Retrouvailles entre deux anciens vainqueurs de la Ligue des champions, le Real Madrid et Liverpool, ce mardi soir, en quart de finale de Ligue des champions. Coup d’envoi à 19h GMT.

Le onze de Liverpool: Jota préféré à Firmino

La compo de Liverpool: Alisson – Alexander-Arnold, Phillips, Kabak, Robertson – Naby Keita, Fabinho, Wijnaldum – Mané, Salah, Jota.

La compo du Real: Militao remplace Varane en défense

La compo du Real: Courtois – L.Vazquez, Militao, Nacho, Fer.Mendy – Modric, Casemiro, Kroos – Asensio, Benzema, Vinicius.

Quelques statistiques avant la rencontre

Contrairement à ce que véhiculent certains clichés, le Real Madrid est une équipe qui cherche à avoir le ballon, avec la troisième possession dans cette Ligue des champions. De manière plus étonnante, par rapport à la saison dernière, Liverpool a rencontré d’énormes difficultés en Premier League, tout en conservant des statistiques équivalentes en Ligue des champions, sauf dans les duels.
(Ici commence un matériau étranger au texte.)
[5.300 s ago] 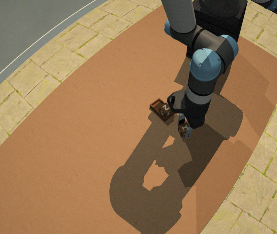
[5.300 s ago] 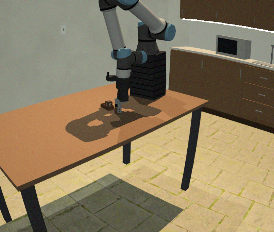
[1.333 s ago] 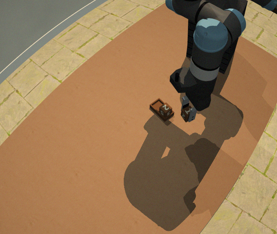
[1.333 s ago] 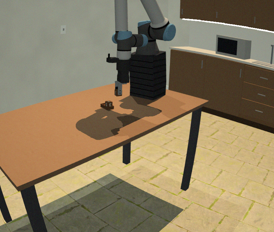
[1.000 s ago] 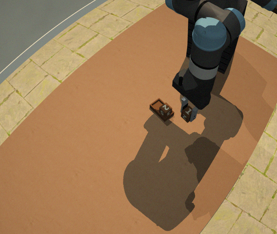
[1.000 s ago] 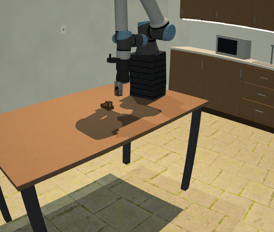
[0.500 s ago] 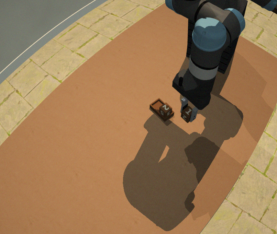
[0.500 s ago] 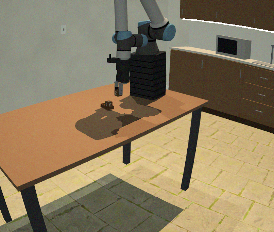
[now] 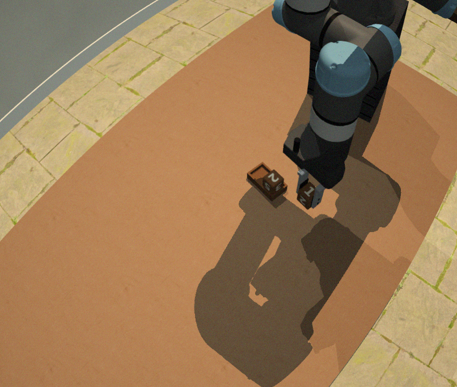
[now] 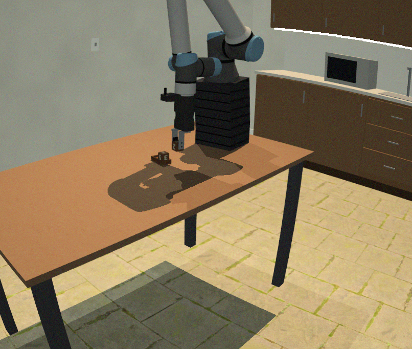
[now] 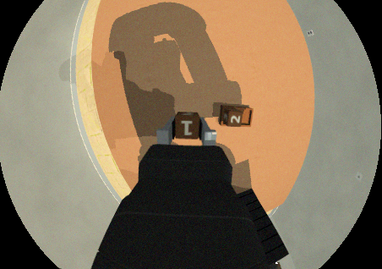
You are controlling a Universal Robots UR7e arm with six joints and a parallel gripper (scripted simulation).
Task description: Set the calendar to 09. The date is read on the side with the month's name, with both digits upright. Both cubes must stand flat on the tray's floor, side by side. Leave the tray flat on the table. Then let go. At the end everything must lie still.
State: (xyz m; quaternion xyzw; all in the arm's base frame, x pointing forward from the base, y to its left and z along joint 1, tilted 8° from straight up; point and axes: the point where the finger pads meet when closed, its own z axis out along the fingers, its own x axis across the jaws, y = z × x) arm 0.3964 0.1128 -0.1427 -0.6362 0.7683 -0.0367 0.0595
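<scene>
My gripper (image 9: 309, 194) (image 10: 177, 142) (image 11: 187, 123) is shut on a dark brown cube (image 9: 305, 196) (image 10: 175, 145) (image 11: 187, 125) and holds it above the table, beside the tray. The held cube shows a 1 on top and a 2 on one side. A second brown cube (image 9: 273, 180) (image 10: 163, 155) (image 11: 235, 118) stands in one end of the small brown tray (image 9: 254, 180) (image 10: 155, 160) (image 11: 251, 117). It shows a 2 on top, and a 5 and a 3 on its sides. The other end of the tray is empty. The month's name is not readable.
The tray lies flat on the orange-brown table (image 9: 158, 208) (image 10: 67, 188) (image 11: 270, 66). The arm's black pedestal (image 10: 221, 112) stands behind the gripper. The arm's shadow falls across the table beside the tray. A kitchen counter (image 10: 289, 101) stands beyond the table.
</scene>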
Ainsi, les Reds disposent de la meilleure équipe sur les attaques directes (déployées depuis son camp jusqu’à la surface adverse en l’espace de 15 secondes, maximum), et de la 4e sur les contre-attaques.
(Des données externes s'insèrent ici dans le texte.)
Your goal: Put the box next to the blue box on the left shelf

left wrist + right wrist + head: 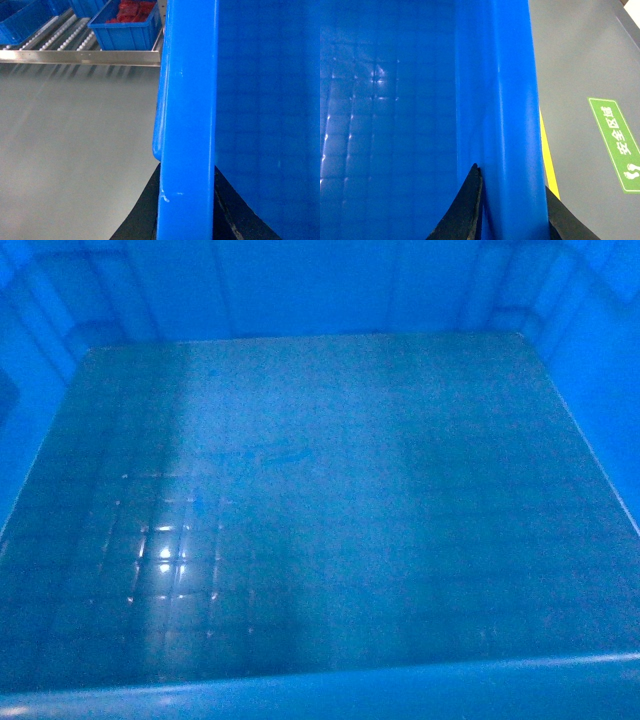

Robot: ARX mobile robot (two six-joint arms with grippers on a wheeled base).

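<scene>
2 pincers (186, 220) (512, 210) clenched on opposite rims of upright box (320, 490), long axis sideways.

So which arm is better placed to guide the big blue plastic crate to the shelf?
Left. Its wrist view shows the roller shelf beyond the large blue plastic crate; the right shows only floor.

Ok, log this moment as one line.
phase: carry | box: empty, gripped by both rims | left gripper: shut on rim | right gripper: shut on rim | roller shelf: ahead

Bright-blue box (300, 500) — deep, empty, grid-patterned floor, filling head view
</scene>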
Real Madrid-Liverpool, une finale avant l’heure ?

Depuis la saison 2013-2014 et la victoire du Real Madrid contre son voisin, l’Atlético, le club madrilène et Liverpool ont participé, à eux deux, à cinq des sept dernières finales disputées dans la compétition (4 pour le Real, 2 pour Liverpool). Les seules éditions qui leur ont échappé sont les finales 2014-2015 et la dernière en date, qui a opposé le Bayern Munich au Paris Saint-Germain, avec, à la clé, un succès allemand (1-0).
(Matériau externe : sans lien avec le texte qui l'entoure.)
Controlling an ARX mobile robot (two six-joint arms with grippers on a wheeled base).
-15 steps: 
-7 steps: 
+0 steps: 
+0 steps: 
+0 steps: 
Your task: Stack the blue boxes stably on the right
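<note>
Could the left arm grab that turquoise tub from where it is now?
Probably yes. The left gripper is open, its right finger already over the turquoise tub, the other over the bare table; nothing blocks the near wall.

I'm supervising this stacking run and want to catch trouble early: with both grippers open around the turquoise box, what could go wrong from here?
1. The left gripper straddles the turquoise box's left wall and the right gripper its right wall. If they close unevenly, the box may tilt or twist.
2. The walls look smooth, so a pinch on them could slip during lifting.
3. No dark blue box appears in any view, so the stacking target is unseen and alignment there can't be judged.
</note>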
La 50e de Zinedine Zidane en C1

Zinedine Zidane, vainqueur de trois Ligue des champions d’affilée avec le Real Madrid, s’apprête à disputer son 50e match dans la compétition en tant qu’entraineur. Le technicien français a remporté 30 de ses 49 premières rencontres. Quoiqu’il arrive ce soir, contre Liverpool, Zidane ne pourra pas faire mieux que Jupp Heynckes, vainqueur de 32 de ses 50 premiers matches en Ligue des champions

C’est parti pour la revanche de la finale 2018

Jürgen Klopp et Zinedine Zidane ont beau l’avoir martelé depuis quelques jours, si ce n’est pas la revanche de la finale de la Ligue des champions 2018, ca y ressemble fortement. Un match qui avait laissé un goût amer aux supporters de liverpool, qui avaient vu leur attaquant star Mohamed Salah sortir sur blessure après un méchant tacle de Sergio Ramos, puis Loris Karius se trouer méchamment. Ce mardi soir, Karius n’est plus là bien sûr, mais Sergio Ramos non plus, ni même Raphaël Varane, contrôlé positif au covid quelques heures avant le match. Entre la défense expérimentale de Liverpool et celle du Real, il devrait y avoir des ouvertures. A suivre bien sûr ce soir, coup d’envoi à 19h.